059: I am grateful for lightning

This evening there was a huge lightning storm over Vancouver. The flashes lit up the sky and the thunder rolled (I love the sound too). Lightning and subsequent thunder reminds me of standing out in the backyard as a boy with Dad watching the sky light up and his describing the different kinds of lighting and explaining the speed of sound by using the age old flash count to thunder technique. I can even remember the smell of ozone in the air after a few particularly close strikes.

A poet is someone who stands outside in the rain hoping to be struck by lightning. ~ James Dickey

I am also reminded of my first flight back to Nova Scotia, three years after I came to British Columbia, every time I see lightning. It was summer and there were lightning storms from Manitoba through to Toronto. From my window seat I had a perfect view of the storm, miles away, from above the clouds. It is one of the most beautiful things I have ever seen in nature. You don’t get that perspective every day. I watched for at least an hour non-stop. It was better than the movie, A River Runs Through It.

A few people, like forest fire fighters, may not share my love of lightning so much. I know it can be destructive. I remember a church steeple stricken by lightning outside of my home town in Nova Scotia was scorched pretty good. The congregation did not have the money to fix it right away and it stood as a reminder of the power of a lightning bolt.

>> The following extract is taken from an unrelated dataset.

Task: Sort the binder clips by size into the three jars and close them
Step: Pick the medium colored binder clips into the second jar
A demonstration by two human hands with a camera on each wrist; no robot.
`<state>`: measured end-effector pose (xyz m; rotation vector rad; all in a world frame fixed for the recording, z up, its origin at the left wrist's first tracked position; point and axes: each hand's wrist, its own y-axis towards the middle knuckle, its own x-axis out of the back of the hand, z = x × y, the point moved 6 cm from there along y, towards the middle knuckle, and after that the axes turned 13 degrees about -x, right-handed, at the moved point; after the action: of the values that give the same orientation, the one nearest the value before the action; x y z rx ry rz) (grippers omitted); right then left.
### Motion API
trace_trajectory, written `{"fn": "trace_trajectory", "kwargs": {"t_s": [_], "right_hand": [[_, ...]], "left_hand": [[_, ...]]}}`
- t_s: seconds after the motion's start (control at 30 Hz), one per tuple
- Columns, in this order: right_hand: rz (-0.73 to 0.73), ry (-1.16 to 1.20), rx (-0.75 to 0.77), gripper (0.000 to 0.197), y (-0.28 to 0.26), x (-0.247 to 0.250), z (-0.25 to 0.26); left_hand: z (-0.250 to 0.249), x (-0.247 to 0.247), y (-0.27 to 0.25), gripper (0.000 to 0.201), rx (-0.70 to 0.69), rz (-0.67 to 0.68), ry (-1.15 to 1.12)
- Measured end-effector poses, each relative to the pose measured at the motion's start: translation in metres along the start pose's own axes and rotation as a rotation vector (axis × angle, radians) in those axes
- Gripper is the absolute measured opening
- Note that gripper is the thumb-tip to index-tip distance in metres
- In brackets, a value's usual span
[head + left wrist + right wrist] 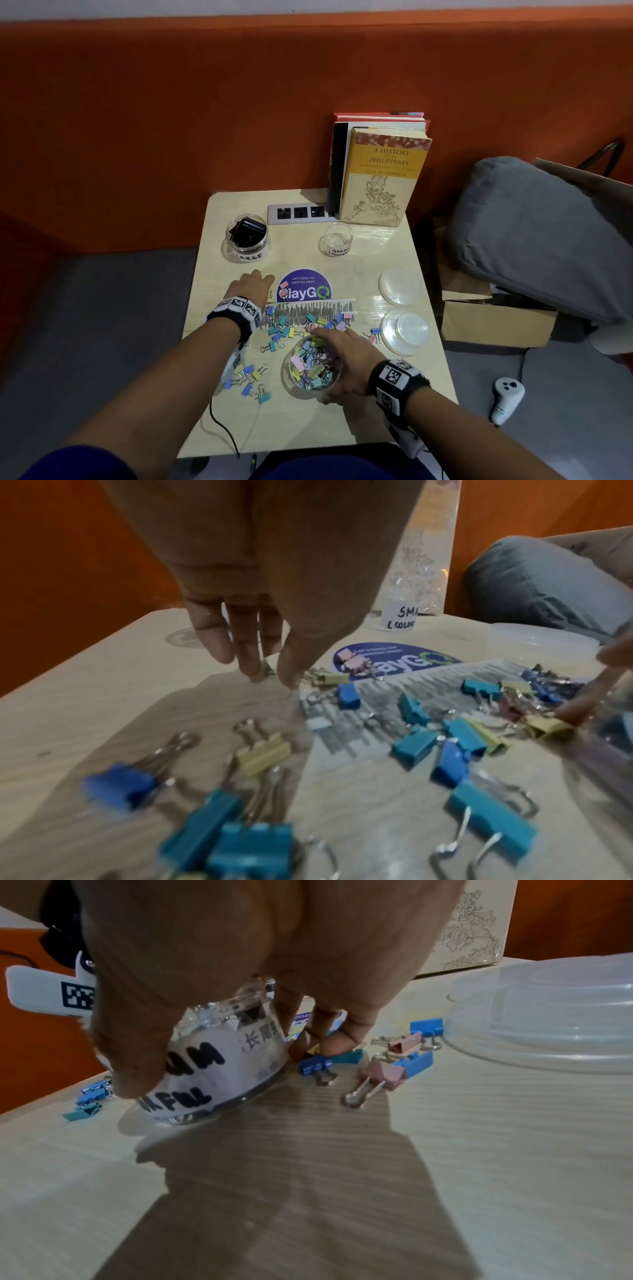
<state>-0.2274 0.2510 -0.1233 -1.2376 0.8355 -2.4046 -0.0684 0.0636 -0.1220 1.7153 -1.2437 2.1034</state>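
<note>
My right hand [342,363] grips the clear medium jar [310,368], which is full of pastel binder clips; in the right wrist view its thumb lies on the jar's white label [219,1066] and the fingers [308,1037] reach round the far side. My left hand [253,282] points down at the table left of the round sticker, its fingertips [253,669] pinching a small clip [266,667]. Loose coloured clips [284,330] lie scattered between the hands. The jar marked LARGE [246,236] holds black clips. The small jar [338,238] stands open.
Two clear lids [399,286] [406,330] lie at the table's right edge. Books [383,171] and a power strip [301,212] stand at the back. A printed paper strip [308,308] lies under some clips. A box and a grey cushion [534,233] sit to the right.
</note>
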Motion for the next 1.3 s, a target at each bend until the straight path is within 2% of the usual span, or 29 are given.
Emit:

I am in awe of lightning ever time I see it.

What is lightning?

Lightning is “an atmospheric discharge of electricity accompanied by thunder, which typically occurs during thunderstorms, and sometimes during volcanic eruptions or dust storms. In the atmospheric electrical discharge, a leader of a bolt of lightning can travel at speeds of 60,000 m/s (130,000 mph), and can reach temperatures approaching 30,000 °C (54,000 °F), hot enough to fuse silica sand into glass channels known as fulgurites which are normally hollow and can extend some distance into the ground. There are some 16 million lightning storms in the world every year.” [source]

Like many youngsters in the 80’s, I learned, erroneously, from Back to the Future that the electrical power in one lightning bolt is 1.21 Gigawatts. They made it up. You mean a movie lied? Sadly, yes…

The average peak power output of a single lightning stroke is about a terawatt (1012 W) and the stroke lasts for around 30 microseconds. [source]

Doesn’t quite roll off the tongue like 1.21 gigawatts. Does it McFly?

Here’s an amazing time lapse video of a lightning storm in Toronto as shot by photographer Sam Javanrouh:

Toronto Lightning Storm from Sam Javanrouh on Vimeo.

347 frame shot on Canon 5D Mark II and Sigma 12-24. 
15 seconds exposures at f8, at 17 seconds intervals.

UPDATE: Sound was captured separately at the time of shooting this, on a ZOOM H4n.

Wow! What a neat planet we live on. Thank you lightning!